Most of the cost of this protracted crisis will not emerge until after a point of solution or stabilisation is reached. We are now living through what a friend describes as a ‘chronic emergency’, which will no doubt have more and less acute phases. A recent two week holiday in the UK had occasional moments when it felt as though I was on furlough from the front-line. Still hearing the reports of struggle and danger but removed from its immediate impact.
Spending time in the depths of rural mid-Wales had much of the benefit of being on retreat. The weather was an unexpected gift of warm days and comfortable nights. Across a landscape of hills, woodland and waterways, the turn of the year was coming into view as foliage showed the first signs of autumn. Sitting by the River Wye just above Rhayader I was reminded of a reflection which took place much further downstream. At Tintern Abbey, more than two hundred years ago, Wordsworth’s contemplation of a bucolic scene led to thoughts about the changes brought to us by the passage of time:
While here I stand, not only with the sense
Of present pleasure, but with pleasing thoughts
That in this moment there is life and food
For future years.
Wordsworth, Lines written a few miles above Tintern Abbey, 1798

In current circumstances we may all be drawing on ‘life and food’ laid down in past years to help us navigate turbulent waters. A Western tendency for several decades has been to assume a degree of certainty about the future. Only when viewed at a distance can we see how this is an aberration in terms of both human history and the reality of life in other parts of the world. If a pay cheque doesn’t come at the end of the month it is an outrage which leads to prompt correction and a shamefaced apology. Yet in the 1980s, while spending a year in South America, it was an accepted reality that sometimes pay might be delayed for one or more months – especially in the public sector. We need to be circumspect about what we take for granted. Will 2020 be viewed as a scary year that departed momentarily from story of economic growth and prosperity, or will we look back on it as the beginning of the decade of Covid?
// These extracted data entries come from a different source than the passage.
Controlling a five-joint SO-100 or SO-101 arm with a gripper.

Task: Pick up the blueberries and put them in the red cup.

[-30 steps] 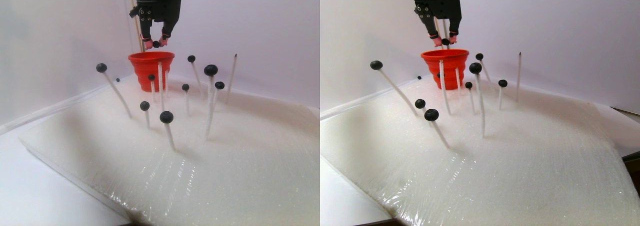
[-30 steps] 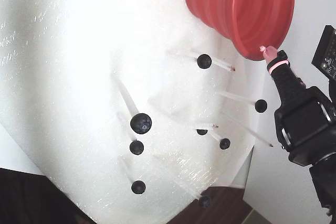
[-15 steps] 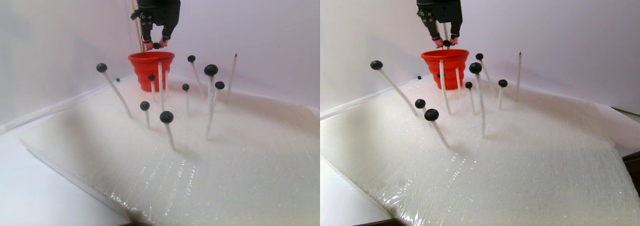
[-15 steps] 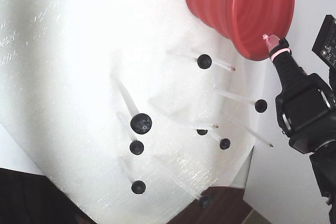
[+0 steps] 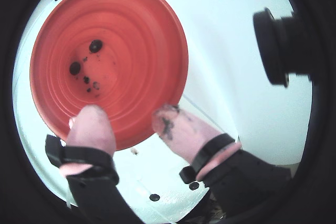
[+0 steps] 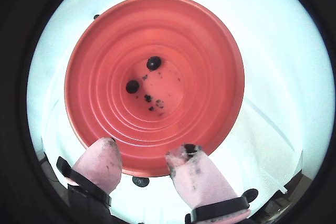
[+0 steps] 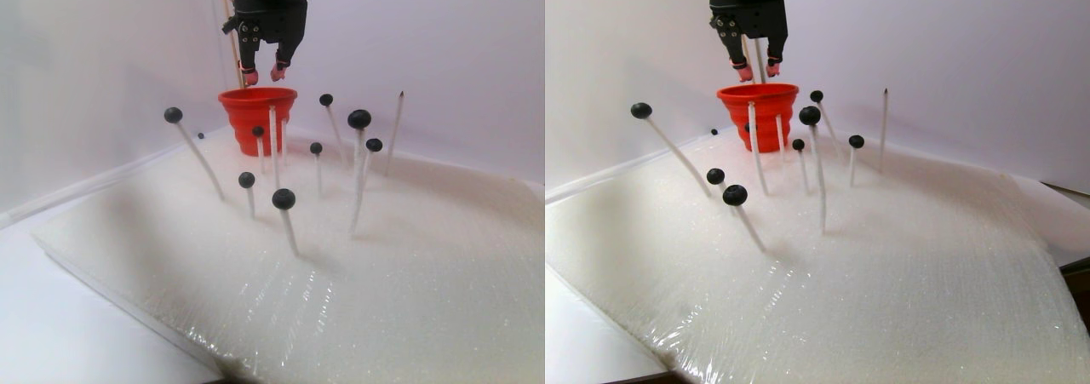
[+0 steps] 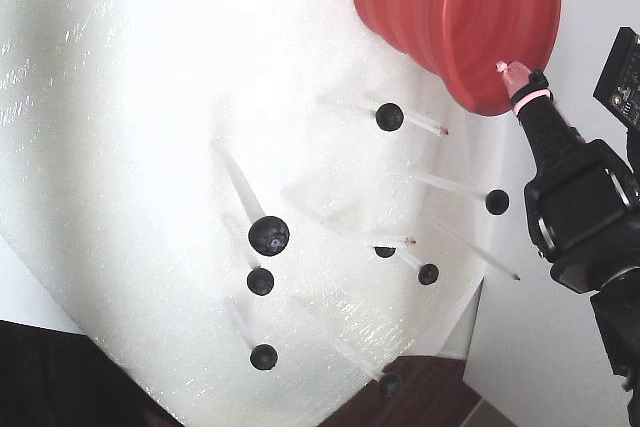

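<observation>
Wrist views are filled by the red cup (image 6: 105, 51), 2 blueberries (image 6: 153, 63) seen on its bottom; the gripper (image 6: 147, 162) is held parted and empty at lower center.

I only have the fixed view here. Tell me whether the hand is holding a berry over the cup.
Observer: No. In a wrist view the hand is open, with nothing between its pink fingers.
Operator: Report what's inside the red cup.
Observer: Two blueberries lie on the floor of the red cup, with a few dark specks beside them.
Operator: Give me the hand's height.
Observer: In the stereo pair view it hangs clear above the rim, not touching it.
</observation>
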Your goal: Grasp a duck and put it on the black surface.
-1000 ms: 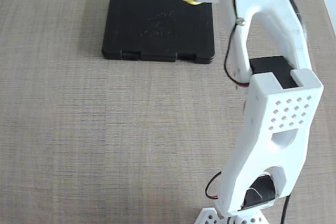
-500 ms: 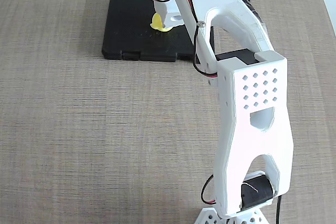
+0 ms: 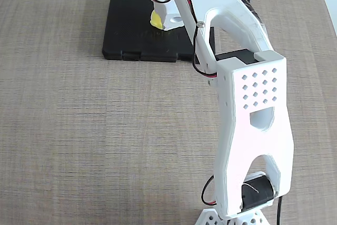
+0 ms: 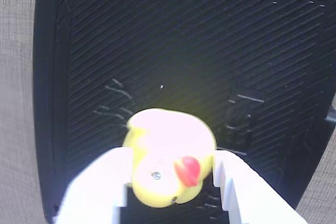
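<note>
Your fixed view was evenly lit and pretty sharp, soft daylight feel, only faint shadows on the bench (image 3: 79, 130) and no real glare. Your wrist view was rougher: the duck (image 4: 168, 156) was blown out pale on top and soft, the pincer (image 4: 169, 182) fingers were overexposed and blurry, and the black surface (image 4: 173, 40) stayed dim.
</note>
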Tool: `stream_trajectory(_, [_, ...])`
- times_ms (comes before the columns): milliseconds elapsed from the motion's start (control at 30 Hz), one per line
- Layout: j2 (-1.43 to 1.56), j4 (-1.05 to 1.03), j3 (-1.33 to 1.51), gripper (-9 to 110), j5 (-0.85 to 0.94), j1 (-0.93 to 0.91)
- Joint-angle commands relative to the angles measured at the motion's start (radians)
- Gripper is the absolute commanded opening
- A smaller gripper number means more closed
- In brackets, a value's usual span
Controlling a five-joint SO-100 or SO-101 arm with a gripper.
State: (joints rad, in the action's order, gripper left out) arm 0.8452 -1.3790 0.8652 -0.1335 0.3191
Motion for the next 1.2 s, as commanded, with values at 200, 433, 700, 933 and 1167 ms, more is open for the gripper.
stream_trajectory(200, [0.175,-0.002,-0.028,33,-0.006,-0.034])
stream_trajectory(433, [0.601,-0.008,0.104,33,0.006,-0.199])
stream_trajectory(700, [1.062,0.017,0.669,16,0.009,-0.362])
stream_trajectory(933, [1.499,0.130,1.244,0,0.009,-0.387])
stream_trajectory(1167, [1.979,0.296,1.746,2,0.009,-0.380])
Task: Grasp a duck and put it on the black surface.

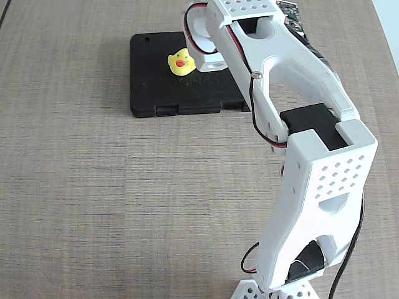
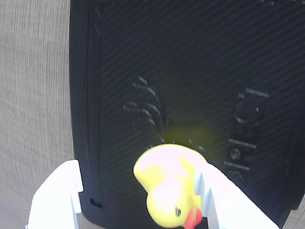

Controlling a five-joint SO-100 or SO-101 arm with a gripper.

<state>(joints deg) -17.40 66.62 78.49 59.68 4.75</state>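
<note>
The tiny yellow duck (image 1: 181,61) with a red-orange beak sits upright on the black surface (image 1: 149,81), a flat matte slab at the top centre of the fixed view. My gripper (image 1: 201,45) reaches over the slab just right of the duck, largely hidden by the arm. In the wrist view the duck (image 2: 167,186) rests against the right white finger (image 2: 228,200). The left finger (image 2: 57,195) stands well apart from it, so the jaws are open. The slab (image 2: 190,71) fills most of the wrist view beneath them.
The slab lies on a brown wood-grain table (image 1: 75,187). My white arm (image 1: 312,174) spans the right side of the fixed view from its base at the bottom edge. Two notched latches (image 1: 168,111) sit on the slab's near edge.
</note>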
We don’t know – and we shouldn’t assume.

In uncertain times we can all benefit from contact with things that convey a sense of continuity. The seasons arrive with reassuring regularity, and each one with its own riches. Autumn has often been a metaphor for later life, and it is a reminder that even change which may not always be welcome comes with its own beauty. We may mourn the loss of summer’s rich canopies and expansive days of warmth, but in the transformation of the season there is a spectacular display of colour. Its fleeting nature, combined with the change in climate, can intensify the pleasure we take in a beauty made all the richer by our knowledge of its brevity.
We enter autumn with questions about the future which are unusual for many of us – but not for all. Living wisely with uncertainty can be a tall order, and finding reserves of reflection matter all the more when our footing feels less sure. Pausing to recognise the beauty of today, or recalling those past moments that have grounded and fed our spirit, will perhaps be more valuable now than we imagine.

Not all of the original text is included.